Em entrevista, o professor Naslavsky explicou a escolha do recorte: “A minha grande pergunta era: será que a autodeclaração reflete a ancestralidade genética? A gente vê que parcialmente. As pessoas que se autodeclaram pretas e pardas têm respectivamente mais DNA africano ou menos DNA europeu. Mas metade das pessoas que se autodeclaram brancas também tem um componente não-europeu muito grande. A minha interpretação é de que isso seja uma tendência que as pessoas têm de se autodeclarar mais brancas do que elas realmente são porque nós vivemos numa sociedade extremamente racista. Isso não é novidade, o nosso trabalho só reforça isso.”
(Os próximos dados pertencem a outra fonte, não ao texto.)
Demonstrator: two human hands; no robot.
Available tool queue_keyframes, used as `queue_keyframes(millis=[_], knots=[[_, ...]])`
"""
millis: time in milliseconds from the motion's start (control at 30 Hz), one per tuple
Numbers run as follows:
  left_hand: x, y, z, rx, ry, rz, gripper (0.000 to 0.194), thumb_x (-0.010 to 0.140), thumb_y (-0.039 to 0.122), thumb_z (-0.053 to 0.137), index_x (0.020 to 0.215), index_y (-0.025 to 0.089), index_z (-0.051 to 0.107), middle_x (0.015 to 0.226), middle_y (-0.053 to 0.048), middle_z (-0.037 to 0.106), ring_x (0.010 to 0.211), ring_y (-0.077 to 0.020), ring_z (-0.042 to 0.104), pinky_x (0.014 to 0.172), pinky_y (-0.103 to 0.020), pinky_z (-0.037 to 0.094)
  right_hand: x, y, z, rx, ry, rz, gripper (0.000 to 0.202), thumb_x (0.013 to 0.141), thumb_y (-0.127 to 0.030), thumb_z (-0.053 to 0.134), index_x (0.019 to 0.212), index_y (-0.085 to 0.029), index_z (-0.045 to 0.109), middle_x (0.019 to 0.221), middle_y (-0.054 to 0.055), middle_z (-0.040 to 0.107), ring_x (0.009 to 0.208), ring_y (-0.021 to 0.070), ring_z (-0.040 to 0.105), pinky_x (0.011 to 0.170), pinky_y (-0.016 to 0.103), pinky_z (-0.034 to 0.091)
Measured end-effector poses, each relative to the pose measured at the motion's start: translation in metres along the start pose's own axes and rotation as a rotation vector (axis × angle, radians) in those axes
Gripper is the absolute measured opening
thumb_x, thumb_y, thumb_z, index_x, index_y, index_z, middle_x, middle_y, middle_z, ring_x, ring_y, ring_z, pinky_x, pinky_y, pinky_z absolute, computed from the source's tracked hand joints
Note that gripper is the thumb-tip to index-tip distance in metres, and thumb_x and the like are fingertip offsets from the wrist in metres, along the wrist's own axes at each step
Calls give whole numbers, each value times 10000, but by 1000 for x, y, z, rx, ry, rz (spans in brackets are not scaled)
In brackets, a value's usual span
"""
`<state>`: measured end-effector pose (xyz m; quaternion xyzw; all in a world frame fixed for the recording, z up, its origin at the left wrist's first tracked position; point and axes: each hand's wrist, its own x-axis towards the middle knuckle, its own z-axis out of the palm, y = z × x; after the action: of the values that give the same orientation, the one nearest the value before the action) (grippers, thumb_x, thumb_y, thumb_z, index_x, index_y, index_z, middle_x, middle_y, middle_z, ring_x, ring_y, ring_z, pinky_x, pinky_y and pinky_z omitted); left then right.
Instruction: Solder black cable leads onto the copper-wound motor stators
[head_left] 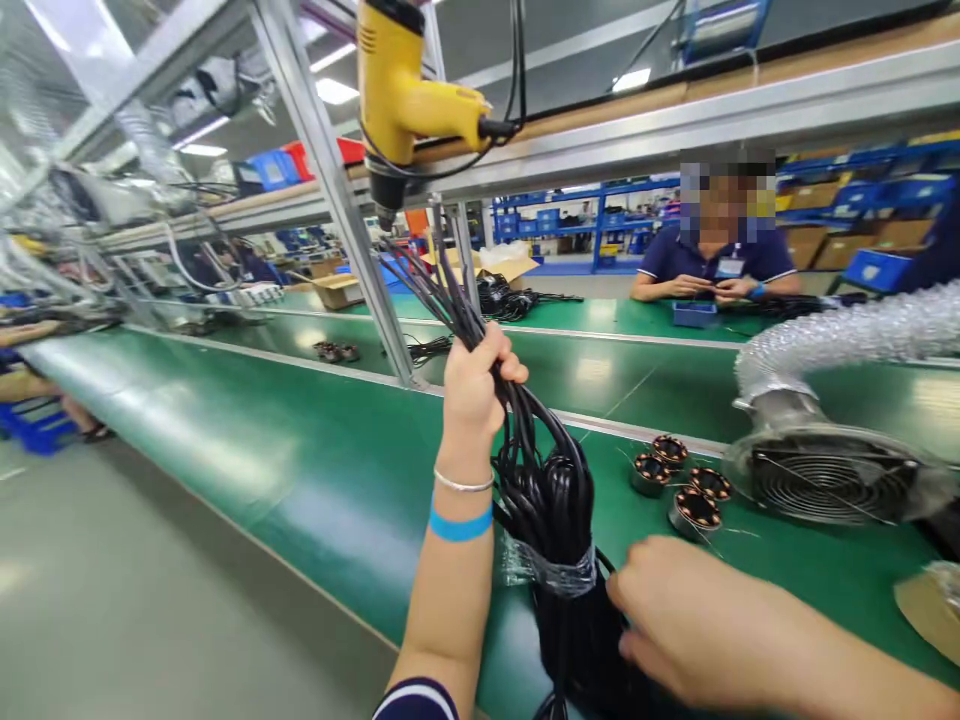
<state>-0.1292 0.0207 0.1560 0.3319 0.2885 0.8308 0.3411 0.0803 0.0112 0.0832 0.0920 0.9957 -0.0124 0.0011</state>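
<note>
A thick bundle of black cables point(559, 490) stands on the green bench, bound round its middle with clear plastic wrap point(559, 572). My left hand point(484, 375) is closed round the upper cables and holds their loose ends up, fanned out just below the nozzle of a yellow heat gun point(397, 90). Low on the bundle's right side, my right hand point(667, 610) is curled against the cables, slightly blurred. One strand runs to its fingers, whose tips are partly hidden.
Several copper-wound ring coils point(696, 508) lie right of the bundle, beside a round fan point(832, 475) on a silver duct point(847, 330). A metal post point(337, 200) rises behind my left hand. Across the bench a co-worker point(716, 260) sits at a small blue bin point(694, 314).
</note>
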Motion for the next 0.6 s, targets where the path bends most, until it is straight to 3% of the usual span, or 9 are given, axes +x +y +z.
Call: queue_keyframes(millis=[67, 167, 233, 300, 400, 467, 533, 600], knots=[[-2, -5, 5, 12, -51, -2, 382, 767, 307, 807, 701, 180, 452, 573, 87, 460, 422, -28, 419, 427, -161, 398, 4, -30, 9, -84, -59, -156, 129, 698, -168, 755, 611, -166, 660, 548, 54, 643, 515, 203, 595, 433, 311, 344], [-7, -5, 8, 37, -92, 10, 352, 773, 285, 799, 721, 174, 469, 594, 79, 473, 444, -34, 432, 442, -163, 422, 41, -67, 30, -198, 142, -227, 115, 818, -188, 651, 869, -98, 701, 797, 142, 710, 796, 284, 627, 565, 371, 432], [-8, -2, 5, 50, -88, 6, 321, 804, 238, 766, 704, 166, 469, 588, 73, 474, 439, -33, 426, 437, -156, 423, 66, -74, 39, -253, 166, -229, 94, 767, -175, 714, 820, -99, 700, 887, 176, 719, 945, 325, 597, 642, 392, 447], [-7, 3, 0, 45, -65, -11, 311, 857, 195, 700, 670, 160, 454, 572, 70, 462, 418, -27, 404, 421, -144, 409, 75, -72, 40, -234, 197, -242, 57, 794, -185, 699, 785, -134, 673, 834, 128, 718, 901, 272, 593, 673, 366, 441], [-9, 18, -10, 35, -40, -54, 309, 943, 157, 557, 654, 157, 446, 561, 69, 436, 371, -14, 347, 381, -123, 369, 48, -60, 27, 20, 290, -273, 101, 900, -240, 593, 864, -147, 611, 773, 53, 689, 716, 177, 566, 672, 310, 433], [-10, 39, -18, 56, -39, -96, 330, 977, 140, 449, 647, 160, 444, 541, 64, 420, 333, -13, 305, 340, -119, 341, 13, -50, 16, 356, 339, -190, 69, 901, -240, 574, 890, -173, 566, 776, 3, 665, 645, 131, 542, 601, 245, 413], [-5, 71, -25, 84, -31, -105, 364, 983, 126, 367, 628, 170, 435, 499, 56, 404, 298, -20, 272, 299, -123, 314, -23, -35, 15, 619, 450, 85, 110, 941, -229, 447, 878, -193, 529, 750, -11, 619, 603, 117, 513, 553, 218, 392], [11, 112, -25, 122, -21, -43, 362, 964, 134, 388, 608, 185, 423, 463, 51, 415, 277, -31, 277, 274, -132, 300, -54, -16, 27, 743, 551, 322, 228, 972, -261, 338, 810, -205, 488, 718, -10, 573, 620, 128, 508, 585, 229, 407]])
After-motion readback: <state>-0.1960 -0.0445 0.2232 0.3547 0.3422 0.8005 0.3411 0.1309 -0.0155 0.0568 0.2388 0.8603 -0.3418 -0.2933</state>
Outros estudos em genômica de brasileiros, coordenados pelas professoras Lygia Pereira e Tabita Hunemeier, reforçaram dados há décadas conhecidos por geneticistas e historiadores: a maior parte da herança genética materna dos brasileiros tem origem africana (36%) e indígena (34%), enquanto a maior parte da herança genética paterna (75%) tem origem européia. Esse dado reflete o fato de que, durante a história do Brasil, os homens pretos, indígenas e de outros grupos étnicos não-brancos tiveram menos oportunidade de gerar descendentes, muitas vezes por conta da violência que sofreram e sofrem até hoje. Enquanto, no caso das mulheres pretas e indígenas, muitas nunca nem tiveram opção e acabaram por gerar descendentes através de situações de abuso, como sabemos que acontece desde o período colonial.
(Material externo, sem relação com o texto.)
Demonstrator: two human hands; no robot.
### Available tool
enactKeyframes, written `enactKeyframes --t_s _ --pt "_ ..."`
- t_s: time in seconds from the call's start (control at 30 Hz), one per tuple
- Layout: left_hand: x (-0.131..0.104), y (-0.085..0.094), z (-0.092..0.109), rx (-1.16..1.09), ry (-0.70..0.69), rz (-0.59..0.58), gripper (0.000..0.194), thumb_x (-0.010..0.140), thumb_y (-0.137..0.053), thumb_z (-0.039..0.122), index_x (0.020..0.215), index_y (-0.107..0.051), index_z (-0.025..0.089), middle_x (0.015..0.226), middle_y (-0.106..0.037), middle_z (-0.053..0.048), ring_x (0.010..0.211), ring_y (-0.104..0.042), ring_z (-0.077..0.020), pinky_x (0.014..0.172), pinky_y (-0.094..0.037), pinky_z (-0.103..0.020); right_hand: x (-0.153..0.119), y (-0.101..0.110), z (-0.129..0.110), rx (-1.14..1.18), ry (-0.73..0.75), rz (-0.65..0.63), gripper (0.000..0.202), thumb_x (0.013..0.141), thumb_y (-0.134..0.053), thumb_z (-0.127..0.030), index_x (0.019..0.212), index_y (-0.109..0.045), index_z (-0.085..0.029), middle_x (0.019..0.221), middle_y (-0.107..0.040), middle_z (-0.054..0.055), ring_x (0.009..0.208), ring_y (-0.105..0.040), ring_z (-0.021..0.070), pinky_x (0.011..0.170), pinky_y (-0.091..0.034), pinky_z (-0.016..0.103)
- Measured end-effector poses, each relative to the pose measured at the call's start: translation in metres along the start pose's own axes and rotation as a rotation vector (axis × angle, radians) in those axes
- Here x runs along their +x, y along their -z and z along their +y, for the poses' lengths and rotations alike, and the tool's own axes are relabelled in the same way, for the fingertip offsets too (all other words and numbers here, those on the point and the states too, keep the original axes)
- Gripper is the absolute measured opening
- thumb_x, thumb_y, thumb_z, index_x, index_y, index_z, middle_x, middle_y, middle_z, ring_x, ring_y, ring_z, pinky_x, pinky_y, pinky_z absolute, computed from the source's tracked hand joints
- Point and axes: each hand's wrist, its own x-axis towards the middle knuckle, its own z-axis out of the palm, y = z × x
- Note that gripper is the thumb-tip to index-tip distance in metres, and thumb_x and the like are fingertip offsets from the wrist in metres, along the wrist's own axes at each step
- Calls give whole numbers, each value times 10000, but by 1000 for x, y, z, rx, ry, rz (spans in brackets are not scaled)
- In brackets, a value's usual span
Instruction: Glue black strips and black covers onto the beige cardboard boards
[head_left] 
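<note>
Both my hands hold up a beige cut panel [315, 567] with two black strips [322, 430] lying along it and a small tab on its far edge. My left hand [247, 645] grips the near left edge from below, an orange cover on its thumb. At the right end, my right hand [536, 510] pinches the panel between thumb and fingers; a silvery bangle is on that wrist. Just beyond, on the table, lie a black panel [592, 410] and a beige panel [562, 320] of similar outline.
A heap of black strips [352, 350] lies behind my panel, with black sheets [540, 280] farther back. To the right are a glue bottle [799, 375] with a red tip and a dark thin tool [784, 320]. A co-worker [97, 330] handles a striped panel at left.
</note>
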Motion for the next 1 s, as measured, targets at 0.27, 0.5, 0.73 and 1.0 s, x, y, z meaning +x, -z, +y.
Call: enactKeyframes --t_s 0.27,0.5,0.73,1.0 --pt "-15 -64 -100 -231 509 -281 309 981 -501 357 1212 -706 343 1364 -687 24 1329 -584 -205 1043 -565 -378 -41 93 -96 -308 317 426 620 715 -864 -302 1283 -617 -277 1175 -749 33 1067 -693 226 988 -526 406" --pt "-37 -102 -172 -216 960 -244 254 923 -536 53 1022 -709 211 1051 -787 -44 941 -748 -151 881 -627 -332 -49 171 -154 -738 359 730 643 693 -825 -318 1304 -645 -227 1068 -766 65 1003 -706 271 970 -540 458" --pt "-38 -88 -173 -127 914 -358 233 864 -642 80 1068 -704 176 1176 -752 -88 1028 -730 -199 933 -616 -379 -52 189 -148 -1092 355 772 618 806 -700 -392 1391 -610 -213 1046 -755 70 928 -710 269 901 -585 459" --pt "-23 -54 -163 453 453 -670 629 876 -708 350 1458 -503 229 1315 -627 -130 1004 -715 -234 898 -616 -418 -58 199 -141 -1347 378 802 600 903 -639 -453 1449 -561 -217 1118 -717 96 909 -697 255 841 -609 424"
Outra observação feita pelo professor Naslavsky é que, no Brasil, quanto mais europeia a origem genética, mais rico é o indivíduo. “A questão é que ainda que existam políticas públicas de sequenciamento e diagnóstico genético, a diferença vai continuar grande enquanto não houver dados de populações não-européias nos bancos. E enquanto não existirem políticas públicas e os testes genéticos continuarem caros e privados, no Brasil vai aparentemente parecer que não tem problema, porque os bancos de dados vão basicamente refletir quem consegue pagar pelos testes”, o professor explica. Sem possibilidade de pagar pelos testes genéticos e sem políticas públicas para auxiliar, a maior parte da população brasileira seguirá impossibilitada de diagnosticar doenças genéticas de forma precisa e, assim, poder tratá-las.

O futuro

O próximo passo da pesquisa era voltar a coletar material genético de novos voluntários em 2020. Mas, impedida não só pela pandemia mas também pela falta de recursos, a equipe espera conseguir realizar esses planos no próximo ano. O desejo é coletar amostras de DNA dos cônjuges, filhos, noras, genros e netos dos primeiros idosos voluntários para expandir a amostra em São Paulo e no Brasil.

“Esse foi mais um trabalho de longo prazo que só foi possível porque houve financiamento recorrente ao longo do tempo e mostra como grupos brasileiros conseguem colaborar para trazer realizações de alto nível”, declara o professor.